YAŞAM 

“HAYAT KISA, KUŞLAR UÇUYOR…”

Sevinçten uçabilirim” dedim.

Güldü.

Sahiden, uçabilir misin?

O kadar güzel bir haber verdin ki uçarım” dedim emin bir şekilde.

Tabii ki olanaksızdı uçabilmem.

Mutlu olsun diye öyle demiştim.

Gittim, pencerenin kanatlarını açtım, pervazına çıktım, kollarımı yanlara kaldırdım.

Şaşırmıştı.

Donup kalmıştı adeta.

Ve sonra “Dur!” diyerek bana koştu.

Kendimi boşluğa bıraktım.

Kurşun gibi aşağı düşüyordum.

Biraz sonra yerle buluşacaktım.

Birden kollarımı bir kuşun kanat çırpması gibi indirip kaldırmaya başlayınca havalanıverdim.

Uçuyordum.

İnanmayacaksınız ama uçuyordum.

Gittikçe yükselmeye başladım.

Bulutların arasına daldım.

Pamuk gibi yumuşak ve serindiler.

Sağımdan bir yolcu uçağının geçtiğini gördüm.

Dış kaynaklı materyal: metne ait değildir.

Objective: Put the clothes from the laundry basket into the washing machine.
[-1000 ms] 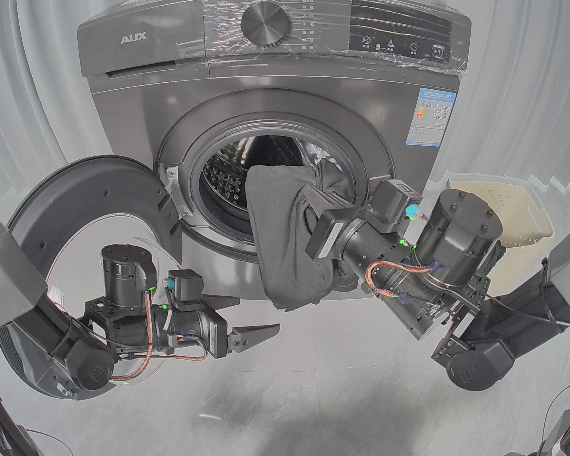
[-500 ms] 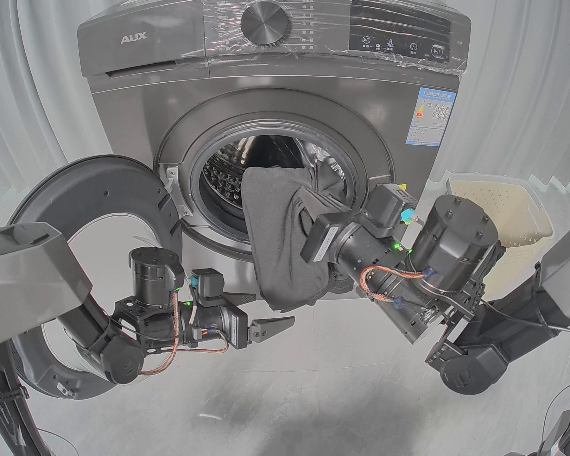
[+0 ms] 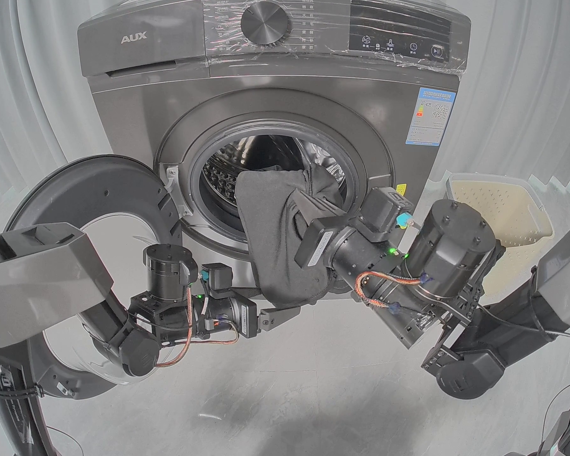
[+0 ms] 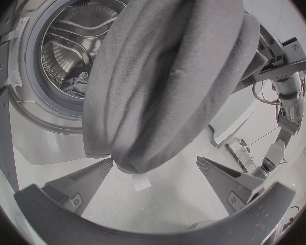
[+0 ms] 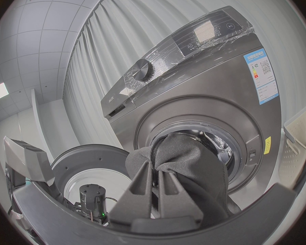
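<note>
A dark grey garment (image 3: 269, 235) hangs from the washing machine's (image 3: 272, 115) drum opening (image 3: 225, 178), its lower end drooping over the front rim. My right gripper (image 5: 155, 167) is shut on the garment's (image 5: 190, 160) bunched upper part at the mouth of the drum. Just under the hanging end, my left gripper (image 3: 285, 308) stands open, with the garment (image 4: 159, 72) above and between its fingers (image 4: 224, 177) but not touching them. Another dark cloth (image 4: 74, 84) lies inside the drum. The cream laundry basket (image 3: 500, 210) stands to the machine's right.
The round door (image 3: 88, 204) is swung wide open to the left, close behind my left arm. Pale curtains hang behind the machine. Bare grey floor (image 3: 310, 381) stretches in front of it.
My left arm has moved right and forward, bringing its open gripper under the garment's lower end. The right gripper has carried the garment slightly up and left, toward the drum.
</note>
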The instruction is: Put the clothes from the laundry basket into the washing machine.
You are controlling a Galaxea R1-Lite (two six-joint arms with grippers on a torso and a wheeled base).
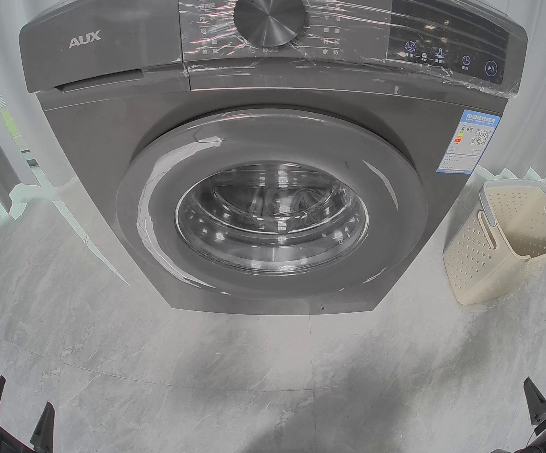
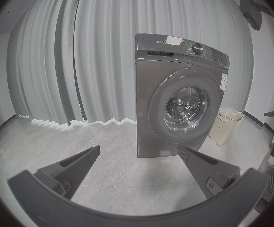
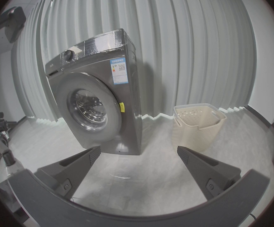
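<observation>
left pincer (image 1: 21, 404) sits low on the near left, fingers spread wide with nothing held, tips aimed at the machine. washing machine (image 1: 273, 158) stands centre on the floor (image 1: 222, 360), round door shut and facing the robot. laundry basket (image 1: 468, 265) stands upright just right of it, mouth up. its long axis maybe runs front-to-back, but lens warp makes that iffy. right pincer (image 1: 545, 372) sits low on the right, also spread and holding nothing.

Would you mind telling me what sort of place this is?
Probably a staged laundry corner, perhaps a test room: a washer with plastic film on its panel stands on a grey tiled floor, a laundry basket beside it, and pale curtains hang behind.
</observation>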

Gözleri fal taşı gibi açılmış yolcular pencerelerden bana bakıyorlardı.

Onlara el salladım.

Kaptan pilot penceresini açıp seslendi:

Motorun da yok nasıl uçabiliyorsun?

Sevinçten” dedim.

Bulutları yararak çekti gitti.

Dağların, ormanların, göllerin, tepelerin üstünden geçtim.

Bir kırlangıç sürüsüyle selamlaştım.

Şehir ne kadar da güzel görünüyordu yukarıdan.

Kuş bakışı dedikleri demek buydu.

Uçmak beni öylesine mutlu etmişti ki…

Bütün kuşların da mutlu olduklarını düşündüm.

Hayat kısa, kuşlar uçuyor” demişti Cemal Süreya.

Haydi, gelin; “kısa” hayata inat “uzun uzun” uçalım.